= Grand Canyon Antelopes men's basketball statistical leaders =

The Grand Canyon Anelopes men's basketball statistical leaders are individual statistical leaders of the Grand Canyon Antelopes men's basketball program in various categories, including points, rebounds, assists, steals, and blocks. Within those areas, the lists identify single-game, single-season, and career leaders. The Antelopes represent Grand Canyon University (GCU) in the NCAA Division I Mountain West Conference.

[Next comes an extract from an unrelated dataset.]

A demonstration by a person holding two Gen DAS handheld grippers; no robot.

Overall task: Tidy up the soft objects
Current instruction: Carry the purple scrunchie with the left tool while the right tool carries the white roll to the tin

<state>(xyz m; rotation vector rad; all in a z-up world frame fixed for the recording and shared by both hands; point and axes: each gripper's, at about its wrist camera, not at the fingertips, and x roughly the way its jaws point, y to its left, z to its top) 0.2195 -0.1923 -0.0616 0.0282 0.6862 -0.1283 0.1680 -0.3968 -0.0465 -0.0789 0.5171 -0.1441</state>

GCU began competing in intercollegiate basketball in 1949, the year of its founding, as a member of the National Association of Intercollegiate Athletics (NAIA). GCU did not join the NCAA until 1991, playing in Division II until moving to Division I in 2013. This history is significant because the official recording of statistics began at different times in different organizations, as well as different NCAA divisions. The NAIA record books do not indicate when the organization began officially recording statistics on a national basis, but its current records (as of 2020–21) for single-game and single-season assists were both set in 1972–73, and the career record for blocks dates to 1975. The NCAA has recorded scoring statistics throughout the "modern era" of basketball, which it defines as starting with the 1937–38 season, the first after the center jump after each made field goal was abolished. Individual rebounding was first recorded in 1950–51, as were individual assists. While rebounding has been recorded in every subsequent season, the NCAA stopped recording individual assists after the 1951–52 season. Assists were not reinstated as an official statistic in Division I until the 1983–84 season. By the time GCU joined the NCAA, assists were officially being recorded in Division II, with that practice having started in 1988–89. However, blocks and steals were not recorded in D-II until 1992–93, four seasons after they were first recorded in D-I.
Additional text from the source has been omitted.